» TRY IT
Every line between the top of the data below and the line with "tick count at", both ends included, must be retyped exactly.

» SUPPLIED DATA
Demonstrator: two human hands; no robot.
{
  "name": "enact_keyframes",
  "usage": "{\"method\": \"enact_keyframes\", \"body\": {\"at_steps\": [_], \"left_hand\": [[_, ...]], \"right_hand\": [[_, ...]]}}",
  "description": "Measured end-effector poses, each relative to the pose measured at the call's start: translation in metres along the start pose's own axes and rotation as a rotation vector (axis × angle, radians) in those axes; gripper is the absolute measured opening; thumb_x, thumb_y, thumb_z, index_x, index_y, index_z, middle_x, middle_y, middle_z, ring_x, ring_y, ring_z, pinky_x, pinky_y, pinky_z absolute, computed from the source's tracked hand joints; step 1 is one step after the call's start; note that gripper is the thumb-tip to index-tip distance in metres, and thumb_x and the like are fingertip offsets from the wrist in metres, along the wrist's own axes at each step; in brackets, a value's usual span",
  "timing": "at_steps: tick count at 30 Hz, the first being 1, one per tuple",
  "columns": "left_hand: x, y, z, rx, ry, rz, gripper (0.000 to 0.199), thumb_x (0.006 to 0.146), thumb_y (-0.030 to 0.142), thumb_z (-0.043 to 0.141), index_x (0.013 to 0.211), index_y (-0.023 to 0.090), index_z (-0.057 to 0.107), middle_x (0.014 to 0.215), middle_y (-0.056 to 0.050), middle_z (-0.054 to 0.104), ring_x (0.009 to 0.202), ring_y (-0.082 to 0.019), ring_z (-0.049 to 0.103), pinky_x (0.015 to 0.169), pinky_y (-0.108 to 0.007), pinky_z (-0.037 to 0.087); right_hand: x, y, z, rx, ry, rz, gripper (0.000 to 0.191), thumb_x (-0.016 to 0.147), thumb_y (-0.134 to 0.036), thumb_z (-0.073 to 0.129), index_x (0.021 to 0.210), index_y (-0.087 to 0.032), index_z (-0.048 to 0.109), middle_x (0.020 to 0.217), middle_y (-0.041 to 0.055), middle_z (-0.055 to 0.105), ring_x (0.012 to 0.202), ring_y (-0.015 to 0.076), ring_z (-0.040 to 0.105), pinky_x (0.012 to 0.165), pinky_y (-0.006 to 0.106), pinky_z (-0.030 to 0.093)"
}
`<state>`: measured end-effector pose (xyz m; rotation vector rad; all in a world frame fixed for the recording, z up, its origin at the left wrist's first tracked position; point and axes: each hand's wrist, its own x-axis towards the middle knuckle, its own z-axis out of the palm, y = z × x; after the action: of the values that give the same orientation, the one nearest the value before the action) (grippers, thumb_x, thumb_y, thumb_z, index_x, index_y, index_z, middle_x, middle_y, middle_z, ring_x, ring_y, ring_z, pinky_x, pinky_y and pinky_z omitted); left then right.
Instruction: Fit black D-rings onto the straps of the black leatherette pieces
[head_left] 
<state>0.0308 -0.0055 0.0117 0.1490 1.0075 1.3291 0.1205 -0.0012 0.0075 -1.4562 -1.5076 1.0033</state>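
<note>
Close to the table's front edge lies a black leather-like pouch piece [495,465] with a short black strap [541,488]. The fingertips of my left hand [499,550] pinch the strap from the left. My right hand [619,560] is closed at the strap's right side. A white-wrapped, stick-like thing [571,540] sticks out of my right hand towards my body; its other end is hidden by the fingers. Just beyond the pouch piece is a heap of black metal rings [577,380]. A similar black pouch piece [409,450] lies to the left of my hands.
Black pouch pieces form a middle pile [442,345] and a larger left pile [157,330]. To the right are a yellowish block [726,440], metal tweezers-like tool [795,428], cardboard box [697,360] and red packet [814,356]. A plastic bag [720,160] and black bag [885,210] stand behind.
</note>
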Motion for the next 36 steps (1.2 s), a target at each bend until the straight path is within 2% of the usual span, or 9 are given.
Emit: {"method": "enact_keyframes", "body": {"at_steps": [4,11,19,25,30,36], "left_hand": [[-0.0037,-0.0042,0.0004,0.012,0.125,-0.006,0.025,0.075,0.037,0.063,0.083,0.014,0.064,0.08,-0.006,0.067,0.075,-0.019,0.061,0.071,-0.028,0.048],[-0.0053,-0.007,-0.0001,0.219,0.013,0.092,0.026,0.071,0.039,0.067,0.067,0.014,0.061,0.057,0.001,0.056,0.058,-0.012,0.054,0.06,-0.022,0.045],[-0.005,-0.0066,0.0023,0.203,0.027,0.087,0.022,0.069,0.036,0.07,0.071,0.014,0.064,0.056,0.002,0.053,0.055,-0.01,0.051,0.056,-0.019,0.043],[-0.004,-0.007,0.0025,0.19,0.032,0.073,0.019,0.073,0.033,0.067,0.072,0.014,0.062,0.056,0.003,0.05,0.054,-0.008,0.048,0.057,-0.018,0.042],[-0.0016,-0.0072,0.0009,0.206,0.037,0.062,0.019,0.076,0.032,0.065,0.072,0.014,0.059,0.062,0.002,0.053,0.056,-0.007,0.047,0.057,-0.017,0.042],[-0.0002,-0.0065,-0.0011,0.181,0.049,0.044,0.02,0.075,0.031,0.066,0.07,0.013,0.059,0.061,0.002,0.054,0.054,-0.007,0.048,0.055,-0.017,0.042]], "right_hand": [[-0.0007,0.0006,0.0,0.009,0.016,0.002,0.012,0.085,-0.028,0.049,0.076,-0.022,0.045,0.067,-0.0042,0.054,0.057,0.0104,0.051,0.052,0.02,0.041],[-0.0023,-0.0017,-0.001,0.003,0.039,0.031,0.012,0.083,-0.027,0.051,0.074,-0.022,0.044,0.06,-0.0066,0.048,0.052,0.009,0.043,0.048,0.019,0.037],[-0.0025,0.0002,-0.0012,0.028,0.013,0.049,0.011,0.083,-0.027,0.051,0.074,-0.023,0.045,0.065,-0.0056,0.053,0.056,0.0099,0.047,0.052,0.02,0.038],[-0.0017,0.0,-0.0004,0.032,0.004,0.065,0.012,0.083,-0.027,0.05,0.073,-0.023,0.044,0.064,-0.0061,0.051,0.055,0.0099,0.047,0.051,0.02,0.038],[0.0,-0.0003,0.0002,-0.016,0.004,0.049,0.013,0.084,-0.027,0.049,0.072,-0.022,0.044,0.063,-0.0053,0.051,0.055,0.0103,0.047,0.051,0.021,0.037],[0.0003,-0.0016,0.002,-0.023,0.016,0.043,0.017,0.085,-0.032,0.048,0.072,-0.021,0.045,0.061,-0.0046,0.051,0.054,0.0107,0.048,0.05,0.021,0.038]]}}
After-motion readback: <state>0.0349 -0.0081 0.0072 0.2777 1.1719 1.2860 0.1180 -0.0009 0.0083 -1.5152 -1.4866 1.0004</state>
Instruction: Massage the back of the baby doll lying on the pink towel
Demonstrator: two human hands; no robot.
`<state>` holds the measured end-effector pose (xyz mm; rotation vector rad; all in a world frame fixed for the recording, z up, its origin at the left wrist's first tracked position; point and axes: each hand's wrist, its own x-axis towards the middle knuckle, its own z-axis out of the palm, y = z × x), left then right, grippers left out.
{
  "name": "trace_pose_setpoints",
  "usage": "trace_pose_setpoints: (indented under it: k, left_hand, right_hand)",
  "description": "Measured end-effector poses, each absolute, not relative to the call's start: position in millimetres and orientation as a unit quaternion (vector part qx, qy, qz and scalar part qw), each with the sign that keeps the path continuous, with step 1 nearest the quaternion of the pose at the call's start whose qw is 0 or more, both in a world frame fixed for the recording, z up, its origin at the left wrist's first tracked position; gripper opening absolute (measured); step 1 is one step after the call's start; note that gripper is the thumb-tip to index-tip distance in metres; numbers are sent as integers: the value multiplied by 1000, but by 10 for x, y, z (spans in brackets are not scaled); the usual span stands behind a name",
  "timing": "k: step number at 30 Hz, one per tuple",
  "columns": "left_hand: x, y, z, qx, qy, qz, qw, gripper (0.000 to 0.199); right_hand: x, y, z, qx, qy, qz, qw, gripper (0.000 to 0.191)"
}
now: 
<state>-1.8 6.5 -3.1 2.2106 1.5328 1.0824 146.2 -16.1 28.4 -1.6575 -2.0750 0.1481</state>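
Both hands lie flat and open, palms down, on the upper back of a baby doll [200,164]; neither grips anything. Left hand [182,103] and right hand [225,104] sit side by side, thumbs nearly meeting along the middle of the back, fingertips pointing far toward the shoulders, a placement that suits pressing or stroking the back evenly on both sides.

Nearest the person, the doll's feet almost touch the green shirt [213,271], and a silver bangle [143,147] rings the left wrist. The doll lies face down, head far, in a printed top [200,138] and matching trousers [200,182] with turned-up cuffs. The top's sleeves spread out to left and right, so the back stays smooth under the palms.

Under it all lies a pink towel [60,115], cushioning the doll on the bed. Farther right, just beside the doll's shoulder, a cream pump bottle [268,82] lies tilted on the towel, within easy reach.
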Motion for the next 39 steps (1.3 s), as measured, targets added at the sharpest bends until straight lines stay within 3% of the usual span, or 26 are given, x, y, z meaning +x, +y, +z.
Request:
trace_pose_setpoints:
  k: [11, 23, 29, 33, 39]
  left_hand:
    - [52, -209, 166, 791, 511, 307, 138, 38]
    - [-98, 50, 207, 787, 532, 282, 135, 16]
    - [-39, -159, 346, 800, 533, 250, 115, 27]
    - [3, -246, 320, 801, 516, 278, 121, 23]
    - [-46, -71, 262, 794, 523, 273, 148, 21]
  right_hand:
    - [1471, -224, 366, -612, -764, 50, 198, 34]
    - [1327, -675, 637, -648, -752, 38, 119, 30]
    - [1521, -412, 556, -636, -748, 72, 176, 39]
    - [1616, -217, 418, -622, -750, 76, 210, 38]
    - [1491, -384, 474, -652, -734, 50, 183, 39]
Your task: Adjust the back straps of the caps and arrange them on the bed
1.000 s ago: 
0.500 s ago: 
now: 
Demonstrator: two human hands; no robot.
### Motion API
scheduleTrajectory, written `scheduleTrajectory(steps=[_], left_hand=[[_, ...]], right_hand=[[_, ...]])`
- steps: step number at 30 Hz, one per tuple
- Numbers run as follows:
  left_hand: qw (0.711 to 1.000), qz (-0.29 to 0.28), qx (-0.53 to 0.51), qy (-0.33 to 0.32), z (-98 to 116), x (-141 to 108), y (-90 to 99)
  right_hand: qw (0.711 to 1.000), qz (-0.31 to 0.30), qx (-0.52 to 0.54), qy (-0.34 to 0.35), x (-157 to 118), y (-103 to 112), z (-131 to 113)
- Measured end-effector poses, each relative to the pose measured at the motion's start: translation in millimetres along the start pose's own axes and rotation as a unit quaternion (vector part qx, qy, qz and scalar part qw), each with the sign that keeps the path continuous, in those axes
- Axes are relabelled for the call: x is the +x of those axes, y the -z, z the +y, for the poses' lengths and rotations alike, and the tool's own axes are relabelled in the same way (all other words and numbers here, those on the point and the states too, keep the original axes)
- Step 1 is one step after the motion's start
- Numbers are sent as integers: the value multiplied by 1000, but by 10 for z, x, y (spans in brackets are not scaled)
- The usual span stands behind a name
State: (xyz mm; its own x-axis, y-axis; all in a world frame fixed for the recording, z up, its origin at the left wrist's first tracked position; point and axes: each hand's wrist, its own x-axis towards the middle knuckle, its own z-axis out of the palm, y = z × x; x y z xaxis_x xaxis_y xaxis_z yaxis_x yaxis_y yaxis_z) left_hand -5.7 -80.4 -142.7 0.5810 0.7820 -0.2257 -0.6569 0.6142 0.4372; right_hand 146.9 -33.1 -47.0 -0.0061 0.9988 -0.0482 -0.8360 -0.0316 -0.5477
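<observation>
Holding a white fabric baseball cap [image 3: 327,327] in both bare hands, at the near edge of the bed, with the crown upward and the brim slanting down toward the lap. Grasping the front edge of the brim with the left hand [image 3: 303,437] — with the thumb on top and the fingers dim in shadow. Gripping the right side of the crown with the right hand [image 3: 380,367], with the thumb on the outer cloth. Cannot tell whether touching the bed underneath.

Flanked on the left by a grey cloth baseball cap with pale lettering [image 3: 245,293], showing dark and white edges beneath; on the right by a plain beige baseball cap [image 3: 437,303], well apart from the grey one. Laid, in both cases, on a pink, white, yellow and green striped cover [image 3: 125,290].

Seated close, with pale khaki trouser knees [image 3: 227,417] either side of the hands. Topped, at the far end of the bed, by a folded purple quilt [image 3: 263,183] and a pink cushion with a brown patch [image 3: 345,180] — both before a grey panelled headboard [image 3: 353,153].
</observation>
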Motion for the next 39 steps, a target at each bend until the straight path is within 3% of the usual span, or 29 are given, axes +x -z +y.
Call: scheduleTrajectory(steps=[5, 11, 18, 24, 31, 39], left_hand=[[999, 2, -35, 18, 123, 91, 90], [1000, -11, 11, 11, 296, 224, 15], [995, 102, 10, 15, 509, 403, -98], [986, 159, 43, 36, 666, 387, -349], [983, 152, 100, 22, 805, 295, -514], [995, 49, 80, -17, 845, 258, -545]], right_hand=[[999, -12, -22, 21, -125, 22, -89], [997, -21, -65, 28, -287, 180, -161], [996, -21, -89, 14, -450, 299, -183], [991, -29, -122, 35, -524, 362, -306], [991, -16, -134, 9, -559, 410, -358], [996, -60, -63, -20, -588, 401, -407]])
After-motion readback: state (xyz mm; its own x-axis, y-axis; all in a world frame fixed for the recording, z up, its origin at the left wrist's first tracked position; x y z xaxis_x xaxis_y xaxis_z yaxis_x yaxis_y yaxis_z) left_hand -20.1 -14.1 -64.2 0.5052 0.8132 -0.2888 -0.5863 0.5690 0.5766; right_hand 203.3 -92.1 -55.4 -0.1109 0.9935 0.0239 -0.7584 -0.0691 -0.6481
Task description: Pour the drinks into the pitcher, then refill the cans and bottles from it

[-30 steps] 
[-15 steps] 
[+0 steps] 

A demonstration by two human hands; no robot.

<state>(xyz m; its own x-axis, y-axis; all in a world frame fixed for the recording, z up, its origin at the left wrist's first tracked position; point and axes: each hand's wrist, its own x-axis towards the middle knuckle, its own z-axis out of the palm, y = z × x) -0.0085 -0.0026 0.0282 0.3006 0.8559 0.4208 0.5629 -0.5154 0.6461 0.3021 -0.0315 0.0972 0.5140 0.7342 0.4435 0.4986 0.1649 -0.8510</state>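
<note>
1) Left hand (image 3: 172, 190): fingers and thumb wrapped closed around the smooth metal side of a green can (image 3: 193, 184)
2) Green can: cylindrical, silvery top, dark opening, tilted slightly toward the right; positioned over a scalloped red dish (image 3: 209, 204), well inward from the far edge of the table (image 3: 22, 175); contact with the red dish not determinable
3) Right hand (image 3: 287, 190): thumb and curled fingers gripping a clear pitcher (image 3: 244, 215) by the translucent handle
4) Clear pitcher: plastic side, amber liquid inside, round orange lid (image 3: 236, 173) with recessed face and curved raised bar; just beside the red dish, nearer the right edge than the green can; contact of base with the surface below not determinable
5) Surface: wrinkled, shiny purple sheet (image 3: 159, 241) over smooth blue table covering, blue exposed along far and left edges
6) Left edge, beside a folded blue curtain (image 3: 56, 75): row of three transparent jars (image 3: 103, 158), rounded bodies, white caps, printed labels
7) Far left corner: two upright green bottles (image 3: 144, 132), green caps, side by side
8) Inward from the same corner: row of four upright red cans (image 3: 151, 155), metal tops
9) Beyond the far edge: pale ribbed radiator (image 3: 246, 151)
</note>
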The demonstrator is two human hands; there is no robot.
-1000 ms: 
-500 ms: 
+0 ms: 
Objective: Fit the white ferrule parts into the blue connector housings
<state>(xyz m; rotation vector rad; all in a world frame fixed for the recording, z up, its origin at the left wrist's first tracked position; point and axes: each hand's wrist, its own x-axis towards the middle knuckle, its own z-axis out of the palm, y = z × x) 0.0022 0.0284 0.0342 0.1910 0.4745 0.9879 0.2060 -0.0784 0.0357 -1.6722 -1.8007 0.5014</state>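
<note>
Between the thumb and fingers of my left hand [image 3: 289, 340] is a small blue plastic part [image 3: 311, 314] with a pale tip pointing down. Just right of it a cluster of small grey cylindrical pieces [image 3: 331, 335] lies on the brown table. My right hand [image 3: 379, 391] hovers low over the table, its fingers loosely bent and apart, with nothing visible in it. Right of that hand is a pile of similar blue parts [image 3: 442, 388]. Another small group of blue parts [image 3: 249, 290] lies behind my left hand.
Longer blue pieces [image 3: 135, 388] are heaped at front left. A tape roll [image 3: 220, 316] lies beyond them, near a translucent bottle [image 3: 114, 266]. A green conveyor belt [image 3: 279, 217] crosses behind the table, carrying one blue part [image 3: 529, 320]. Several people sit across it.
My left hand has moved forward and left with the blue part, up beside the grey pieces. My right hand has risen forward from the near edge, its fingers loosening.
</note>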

» COMPLETED TASK
Demonstrator: two human hands; no robot.
{
  "name": "enact_keyframes",
  "usage": "{\"method\": \"enact_keyframes\", \"body\": {\"at_steps\": [_], \"left_hand\": [[_, ...]], \"right_hand\": [[_, ...]]}}",
  "description": "Measured end-effector poses, each relative to the pose measured at the call's start: translation in metres along the start pose's own axes and rotation as a rotation vector (axis × angle, radians) in those axes; gripper is the absolute measured opening; thumb_x, thumb_y, thumb_z, index_x, index_y, index_z, middle_x, middle_y, middle_z, ring_x, ring_y, ring_z, pinky_x, pinky_y, pinky_z absolute, computed from the source's tracked hand joints; step 1 is one step after the call's start; note that gripper is the thumb-tip to index-tip distance in metres, and thumb_x and the like are fingertip offsets from the wrist in metres, along the wrist's own axes at each step; in brackets, a value's usual span",
  "timing": "at_steps: tick count at 30 Hz, the first being 1, one per tuple",

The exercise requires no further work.